_EXERCISE PROMPT_
Copy out, from the data, each line containing the string "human".

================

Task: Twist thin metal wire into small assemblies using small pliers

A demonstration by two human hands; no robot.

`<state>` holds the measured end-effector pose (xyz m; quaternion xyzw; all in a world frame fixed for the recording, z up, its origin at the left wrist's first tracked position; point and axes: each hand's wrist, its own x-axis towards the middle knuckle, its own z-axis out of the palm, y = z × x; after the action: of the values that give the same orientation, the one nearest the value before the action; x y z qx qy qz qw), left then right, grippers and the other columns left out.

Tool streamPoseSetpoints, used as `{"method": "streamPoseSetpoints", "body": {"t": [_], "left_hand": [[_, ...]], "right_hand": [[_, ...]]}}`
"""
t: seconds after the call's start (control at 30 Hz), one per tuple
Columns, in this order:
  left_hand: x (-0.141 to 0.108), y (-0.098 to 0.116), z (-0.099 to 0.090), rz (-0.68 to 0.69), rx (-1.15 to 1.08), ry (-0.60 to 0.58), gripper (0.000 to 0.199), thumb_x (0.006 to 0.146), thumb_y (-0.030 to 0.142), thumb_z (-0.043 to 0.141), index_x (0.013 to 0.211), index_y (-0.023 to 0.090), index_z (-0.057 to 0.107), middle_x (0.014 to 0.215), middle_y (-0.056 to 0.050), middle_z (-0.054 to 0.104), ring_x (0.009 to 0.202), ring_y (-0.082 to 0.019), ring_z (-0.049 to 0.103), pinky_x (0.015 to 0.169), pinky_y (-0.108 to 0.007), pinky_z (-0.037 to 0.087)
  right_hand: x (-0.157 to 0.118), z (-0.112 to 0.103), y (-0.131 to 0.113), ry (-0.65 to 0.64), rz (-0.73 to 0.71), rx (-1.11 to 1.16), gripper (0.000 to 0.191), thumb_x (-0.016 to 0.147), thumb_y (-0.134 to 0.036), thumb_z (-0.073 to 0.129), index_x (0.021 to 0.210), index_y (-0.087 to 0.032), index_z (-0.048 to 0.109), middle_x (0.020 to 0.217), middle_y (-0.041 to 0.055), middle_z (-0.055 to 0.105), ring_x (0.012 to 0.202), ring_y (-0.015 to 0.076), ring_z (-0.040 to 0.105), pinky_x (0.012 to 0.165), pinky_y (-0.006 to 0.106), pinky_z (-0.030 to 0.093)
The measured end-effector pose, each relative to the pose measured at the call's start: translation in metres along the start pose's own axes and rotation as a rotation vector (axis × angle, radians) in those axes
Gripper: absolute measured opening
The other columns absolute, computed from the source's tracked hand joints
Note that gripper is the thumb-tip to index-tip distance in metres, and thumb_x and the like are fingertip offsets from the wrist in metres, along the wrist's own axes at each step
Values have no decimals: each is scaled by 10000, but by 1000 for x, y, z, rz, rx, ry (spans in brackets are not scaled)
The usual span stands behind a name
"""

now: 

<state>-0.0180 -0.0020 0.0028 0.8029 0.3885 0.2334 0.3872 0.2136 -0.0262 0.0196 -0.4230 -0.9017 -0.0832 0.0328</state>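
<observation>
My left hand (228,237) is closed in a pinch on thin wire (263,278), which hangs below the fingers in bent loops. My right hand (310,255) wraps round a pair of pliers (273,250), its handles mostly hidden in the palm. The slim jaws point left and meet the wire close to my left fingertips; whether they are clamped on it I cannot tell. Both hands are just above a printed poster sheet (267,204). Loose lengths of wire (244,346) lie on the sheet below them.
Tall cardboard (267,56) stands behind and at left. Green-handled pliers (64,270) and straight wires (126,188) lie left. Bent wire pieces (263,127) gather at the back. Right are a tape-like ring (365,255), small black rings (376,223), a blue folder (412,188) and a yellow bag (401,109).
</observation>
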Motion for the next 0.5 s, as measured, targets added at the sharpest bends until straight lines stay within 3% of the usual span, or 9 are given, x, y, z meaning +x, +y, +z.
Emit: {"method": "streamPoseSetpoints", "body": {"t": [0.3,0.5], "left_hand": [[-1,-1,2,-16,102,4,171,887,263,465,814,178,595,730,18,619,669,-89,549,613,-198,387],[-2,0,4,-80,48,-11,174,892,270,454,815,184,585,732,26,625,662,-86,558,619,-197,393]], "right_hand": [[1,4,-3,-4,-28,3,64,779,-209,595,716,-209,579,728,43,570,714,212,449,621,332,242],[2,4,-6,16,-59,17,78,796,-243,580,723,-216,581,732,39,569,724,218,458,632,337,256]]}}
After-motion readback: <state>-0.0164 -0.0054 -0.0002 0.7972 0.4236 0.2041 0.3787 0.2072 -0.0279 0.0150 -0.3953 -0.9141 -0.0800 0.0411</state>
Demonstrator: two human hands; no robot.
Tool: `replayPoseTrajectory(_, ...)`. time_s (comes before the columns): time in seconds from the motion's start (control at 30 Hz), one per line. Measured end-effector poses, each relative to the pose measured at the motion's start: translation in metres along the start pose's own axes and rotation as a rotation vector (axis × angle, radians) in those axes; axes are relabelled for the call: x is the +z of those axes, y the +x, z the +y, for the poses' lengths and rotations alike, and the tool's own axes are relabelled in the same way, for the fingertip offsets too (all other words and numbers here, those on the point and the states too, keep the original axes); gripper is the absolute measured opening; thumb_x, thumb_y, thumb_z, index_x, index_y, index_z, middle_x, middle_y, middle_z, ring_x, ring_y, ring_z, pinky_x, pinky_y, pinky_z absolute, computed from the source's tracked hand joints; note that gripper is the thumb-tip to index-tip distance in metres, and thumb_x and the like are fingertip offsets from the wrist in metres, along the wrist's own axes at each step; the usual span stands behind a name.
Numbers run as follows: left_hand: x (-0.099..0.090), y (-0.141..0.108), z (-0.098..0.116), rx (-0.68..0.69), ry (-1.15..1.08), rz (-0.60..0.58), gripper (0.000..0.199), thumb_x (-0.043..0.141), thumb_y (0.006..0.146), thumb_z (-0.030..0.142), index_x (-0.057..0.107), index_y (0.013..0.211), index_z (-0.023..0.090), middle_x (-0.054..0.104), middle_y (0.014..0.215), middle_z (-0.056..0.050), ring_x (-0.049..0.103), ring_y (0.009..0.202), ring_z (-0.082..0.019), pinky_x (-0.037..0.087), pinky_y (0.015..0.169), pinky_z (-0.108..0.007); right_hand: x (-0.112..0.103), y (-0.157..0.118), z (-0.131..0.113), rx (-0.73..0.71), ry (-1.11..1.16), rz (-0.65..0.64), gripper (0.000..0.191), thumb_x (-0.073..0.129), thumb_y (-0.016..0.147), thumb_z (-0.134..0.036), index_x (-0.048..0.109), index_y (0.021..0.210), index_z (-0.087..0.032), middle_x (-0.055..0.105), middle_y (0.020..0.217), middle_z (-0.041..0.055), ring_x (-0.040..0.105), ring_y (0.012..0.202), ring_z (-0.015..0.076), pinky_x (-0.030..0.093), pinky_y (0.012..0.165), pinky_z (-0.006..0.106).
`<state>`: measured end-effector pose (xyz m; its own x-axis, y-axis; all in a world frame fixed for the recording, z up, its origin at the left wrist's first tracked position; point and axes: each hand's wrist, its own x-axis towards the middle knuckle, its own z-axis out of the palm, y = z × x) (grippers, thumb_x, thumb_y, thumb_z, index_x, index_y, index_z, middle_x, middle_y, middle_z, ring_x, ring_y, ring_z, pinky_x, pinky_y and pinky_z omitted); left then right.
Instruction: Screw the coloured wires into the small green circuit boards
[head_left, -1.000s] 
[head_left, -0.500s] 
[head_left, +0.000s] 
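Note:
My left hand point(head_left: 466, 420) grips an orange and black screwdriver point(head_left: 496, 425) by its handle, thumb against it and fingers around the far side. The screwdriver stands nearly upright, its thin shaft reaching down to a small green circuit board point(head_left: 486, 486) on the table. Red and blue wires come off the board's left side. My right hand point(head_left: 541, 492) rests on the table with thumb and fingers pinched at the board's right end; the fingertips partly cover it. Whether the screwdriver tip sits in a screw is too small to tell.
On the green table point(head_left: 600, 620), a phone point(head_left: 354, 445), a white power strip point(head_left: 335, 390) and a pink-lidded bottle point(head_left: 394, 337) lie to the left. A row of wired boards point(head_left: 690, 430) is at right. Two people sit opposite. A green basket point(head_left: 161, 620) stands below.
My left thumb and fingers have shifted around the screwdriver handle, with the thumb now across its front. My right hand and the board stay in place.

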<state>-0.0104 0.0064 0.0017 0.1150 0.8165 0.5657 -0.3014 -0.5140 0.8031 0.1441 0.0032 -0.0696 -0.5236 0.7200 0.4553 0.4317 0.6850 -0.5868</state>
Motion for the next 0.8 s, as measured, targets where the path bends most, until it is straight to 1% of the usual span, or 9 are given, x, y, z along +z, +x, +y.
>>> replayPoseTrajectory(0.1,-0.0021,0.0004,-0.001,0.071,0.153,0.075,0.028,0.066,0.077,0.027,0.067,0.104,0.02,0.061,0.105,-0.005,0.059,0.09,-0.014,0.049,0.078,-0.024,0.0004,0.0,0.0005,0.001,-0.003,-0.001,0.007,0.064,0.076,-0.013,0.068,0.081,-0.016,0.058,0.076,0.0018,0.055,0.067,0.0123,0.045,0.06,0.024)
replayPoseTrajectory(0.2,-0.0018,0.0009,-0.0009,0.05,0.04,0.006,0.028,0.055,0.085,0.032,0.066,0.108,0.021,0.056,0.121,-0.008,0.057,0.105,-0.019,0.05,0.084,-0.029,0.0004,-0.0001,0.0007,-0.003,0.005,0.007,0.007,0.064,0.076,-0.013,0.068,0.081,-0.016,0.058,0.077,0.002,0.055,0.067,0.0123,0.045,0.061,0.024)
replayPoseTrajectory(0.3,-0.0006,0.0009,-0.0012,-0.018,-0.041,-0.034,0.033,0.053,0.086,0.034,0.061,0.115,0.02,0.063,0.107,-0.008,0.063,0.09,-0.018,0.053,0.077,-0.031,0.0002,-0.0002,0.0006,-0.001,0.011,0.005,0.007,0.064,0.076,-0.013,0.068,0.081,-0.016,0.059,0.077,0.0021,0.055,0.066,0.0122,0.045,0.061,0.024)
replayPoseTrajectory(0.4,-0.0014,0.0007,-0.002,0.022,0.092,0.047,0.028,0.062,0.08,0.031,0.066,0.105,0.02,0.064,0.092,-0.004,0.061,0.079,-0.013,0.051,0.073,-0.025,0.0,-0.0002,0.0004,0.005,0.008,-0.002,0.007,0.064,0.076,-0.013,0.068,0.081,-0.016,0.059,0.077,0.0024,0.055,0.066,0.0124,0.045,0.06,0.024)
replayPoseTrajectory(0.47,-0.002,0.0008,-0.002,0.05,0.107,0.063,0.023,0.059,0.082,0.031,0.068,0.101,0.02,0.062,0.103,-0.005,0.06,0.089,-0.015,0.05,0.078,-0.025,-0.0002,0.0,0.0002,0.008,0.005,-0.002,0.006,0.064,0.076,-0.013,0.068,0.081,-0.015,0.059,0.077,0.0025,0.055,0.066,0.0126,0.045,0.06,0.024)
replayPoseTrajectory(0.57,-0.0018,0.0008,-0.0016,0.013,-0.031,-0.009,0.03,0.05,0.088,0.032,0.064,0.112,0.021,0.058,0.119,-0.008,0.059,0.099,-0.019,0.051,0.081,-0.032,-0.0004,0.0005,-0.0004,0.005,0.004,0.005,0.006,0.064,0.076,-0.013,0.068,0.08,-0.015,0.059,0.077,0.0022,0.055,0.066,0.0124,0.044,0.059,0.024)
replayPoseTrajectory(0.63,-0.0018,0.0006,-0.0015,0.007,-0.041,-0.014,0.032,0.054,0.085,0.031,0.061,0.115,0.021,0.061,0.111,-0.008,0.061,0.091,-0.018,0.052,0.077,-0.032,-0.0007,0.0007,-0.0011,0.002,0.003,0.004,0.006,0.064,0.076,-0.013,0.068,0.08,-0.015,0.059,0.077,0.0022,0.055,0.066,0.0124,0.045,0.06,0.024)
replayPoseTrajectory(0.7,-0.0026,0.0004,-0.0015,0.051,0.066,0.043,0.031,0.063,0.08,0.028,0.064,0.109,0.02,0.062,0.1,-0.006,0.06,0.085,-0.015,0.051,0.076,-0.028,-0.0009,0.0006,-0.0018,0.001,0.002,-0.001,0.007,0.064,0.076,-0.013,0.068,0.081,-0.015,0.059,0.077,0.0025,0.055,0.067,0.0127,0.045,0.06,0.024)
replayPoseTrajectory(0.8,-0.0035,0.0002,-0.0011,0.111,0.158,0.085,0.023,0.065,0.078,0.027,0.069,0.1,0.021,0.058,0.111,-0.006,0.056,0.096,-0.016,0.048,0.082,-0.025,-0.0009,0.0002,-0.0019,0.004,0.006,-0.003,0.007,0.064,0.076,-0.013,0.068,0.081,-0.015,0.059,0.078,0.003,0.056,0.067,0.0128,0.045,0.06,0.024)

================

_EXERCISE RESULT_
A demonstration by two human hands; no robot.
Demonstrator: two human hands; no robot.

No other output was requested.